Sunday, September 22, 2019

Q. Because I love Jane Austen, a friend thought I’d like the novels of Barbara Pym. When I read an author for the first time, I like to start with their best book. With that in mind, which book should I read first?

A . For this question, I turned to a reference set on literature, “Critical Survey of Long Fiction,” edited by Frank Magill.

That essay is fascinating, but I want to provide the answer to this reader’s question before going on to Barbara Pym’s career.

At several points, the Magill essay singles out Pym’s “Excellent Women.” One critic described this book as the most "felicitous" of all of her novels. The book explores the complications of being a religious spinster in a rundown part of London near Victoria Station in the 1950s. In the quiet comfort of this world, everything is within walking distance and a new face is an occasion for speculation.

Here’s a quote from Pym: “Life was like that for most of us — the small unpleasantnesses rather than the great tragedies; the little useless longings rather than the great renunciations and dramatic love affairs of history or fiction.”

The Magill essay begins: “Pym was a writer of distinctive qualities who, having suffered neglect for 15 years, was rediscovered toward the end of her life, to take her rightful place as a novelist of considerable originality and force.

“Often compared favorably with Jane Austen’s novels, Pym’s are essentially those of a private, solitary individual, employing precise social observation, understatement, and gentle irony in an oblique approach to such universal themes as the underlying loneliness and frustrations of life, culture as a force for corruption, love thwarted or satisfied, and the power of the ordinary to sustain and protect both men and women.

“Like Austen, she has no illusions about herself and very few about other people.”

The essay continues with the story of Pym’s early achievements, her long enforced silence, and her remarkable rediscovery. Between 1949 and 1962, while working as an editorial assistant at the International African Institute, Pym wrote a novel every two years. Her first six novels established her style, enjoyed a following among library readers, and were well-received by reviewers. “Excellent Women,” was her most popular novel.

Then in 1963, Pym mailed her publisher a seventh novel, “An Unsuitable Attachment.” A short time later, it was returned: times, she was told, had changed. The ‘swinging sixties’ had no place for her gently ironic comedies about unconventional middle-class people leading outwardly uneventful lives.

Being a woman of determination and a certain modest confidence in herself, Pym went to work on an eighth novel. Twenty publishers turned it down.
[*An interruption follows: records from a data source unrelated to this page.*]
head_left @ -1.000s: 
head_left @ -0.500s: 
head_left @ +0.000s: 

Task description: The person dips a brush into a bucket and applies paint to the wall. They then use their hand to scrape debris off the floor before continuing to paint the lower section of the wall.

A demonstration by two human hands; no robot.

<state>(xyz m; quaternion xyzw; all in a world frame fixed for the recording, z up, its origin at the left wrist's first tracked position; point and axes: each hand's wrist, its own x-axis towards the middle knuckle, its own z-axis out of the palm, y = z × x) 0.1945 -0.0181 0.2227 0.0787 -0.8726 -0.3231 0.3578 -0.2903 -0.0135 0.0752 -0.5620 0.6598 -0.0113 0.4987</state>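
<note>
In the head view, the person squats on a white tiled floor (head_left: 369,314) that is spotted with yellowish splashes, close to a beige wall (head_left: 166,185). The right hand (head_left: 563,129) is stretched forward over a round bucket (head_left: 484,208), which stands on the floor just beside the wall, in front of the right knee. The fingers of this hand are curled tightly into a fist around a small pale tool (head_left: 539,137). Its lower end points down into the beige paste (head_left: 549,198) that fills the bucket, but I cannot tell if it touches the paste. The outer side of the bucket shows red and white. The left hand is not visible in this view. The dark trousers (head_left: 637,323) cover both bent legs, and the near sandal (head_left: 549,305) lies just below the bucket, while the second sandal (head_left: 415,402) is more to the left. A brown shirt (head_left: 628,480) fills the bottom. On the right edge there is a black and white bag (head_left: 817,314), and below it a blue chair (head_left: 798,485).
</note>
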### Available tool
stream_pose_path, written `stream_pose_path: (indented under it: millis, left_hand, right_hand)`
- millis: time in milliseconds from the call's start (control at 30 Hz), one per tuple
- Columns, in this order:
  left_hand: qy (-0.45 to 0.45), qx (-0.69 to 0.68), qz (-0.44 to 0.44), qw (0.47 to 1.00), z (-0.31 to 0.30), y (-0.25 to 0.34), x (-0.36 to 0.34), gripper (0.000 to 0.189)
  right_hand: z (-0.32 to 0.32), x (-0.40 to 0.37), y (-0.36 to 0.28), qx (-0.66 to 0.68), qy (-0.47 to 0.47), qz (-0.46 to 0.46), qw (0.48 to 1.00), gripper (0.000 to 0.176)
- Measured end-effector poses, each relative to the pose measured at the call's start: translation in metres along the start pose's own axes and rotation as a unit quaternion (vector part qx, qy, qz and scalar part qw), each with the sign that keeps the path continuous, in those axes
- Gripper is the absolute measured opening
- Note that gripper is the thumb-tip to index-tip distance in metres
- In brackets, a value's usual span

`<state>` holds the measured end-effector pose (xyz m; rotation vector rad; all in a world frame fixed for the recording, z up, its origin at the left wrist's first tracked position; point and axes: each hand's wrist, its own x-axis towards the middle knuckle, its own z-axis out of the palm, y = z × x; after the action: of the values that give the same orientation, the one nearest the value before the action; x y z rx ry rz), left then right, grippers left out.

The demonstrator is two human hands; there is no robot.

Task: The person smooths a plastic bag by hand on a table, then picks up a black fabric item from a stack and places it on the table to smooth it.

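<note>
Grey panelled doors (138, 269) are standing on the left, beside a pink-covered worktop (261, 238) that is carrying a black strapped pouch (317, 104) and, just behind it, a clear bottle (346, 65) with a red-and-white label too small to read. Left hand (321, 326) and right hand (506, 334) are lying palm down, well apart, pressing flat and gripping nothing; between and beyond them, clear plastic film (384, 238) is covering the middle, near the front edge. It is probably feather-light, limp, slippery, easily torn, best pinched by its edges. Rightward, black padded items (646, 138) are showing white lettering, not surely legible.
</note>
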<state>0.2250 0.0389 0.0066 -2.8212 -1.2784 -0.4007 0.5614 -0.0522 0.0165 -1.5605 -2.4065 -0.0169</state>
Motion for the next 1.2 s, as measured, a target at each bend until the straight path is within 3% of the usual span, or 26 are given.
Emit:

Humiliated and frustrated, she began to feel that her new books were no good, and that nothing she had ever written had been good.

A renaissance in Pym’s fortunes came with startling suddenness in 1977, when, to celebrate three-quarters of a century of existence, The Times Literary Supplement invited a number of well-known writers to name the most over-and underrated novelists of the century.

Both poet Philip Larkin and literary historian Lord David Cecil — for years staunch admirers of hers — selected Pym as having been too long neglected, the only living writer to be so distinguished in the Times poll.

Larkin praised her “unique eye and ear for the small poignancies and comedies of every life.” Cecil called her early books “the finest example of high comedy to have appeared in England in this century.”

The publicity surrounding the article, not surprisingly, had positive effects on Pym’s reputation.

The Magill essay continues: “Pym’s novels are distinguished by an unobtrusive but perfectly controlled style, a concern with ordinary people and ordinary events, and a constant aim to be readable, to entertain in a world that is uniquely her own.

“They are also distinguished by a low-key but nevertheless cutting treatment of assumptions of masculine superiority and other sexist notions — all this well in advance of the women’s movement.

“Middle-aged or elderly ladies and gentleman, civil servants, clergymen, anthropologists and other academics—these are the people about whom Pym develops her stories. Central characters from one novel appear in passing or are briefly mentioned in another. Delightful minor characters turn up in unexpected places.

“The world in which Pym’s characters live, whether urban or provincial is also a quiet world — evoked in such detail as to make the reader feel the action could not possibly take place anywhere else.”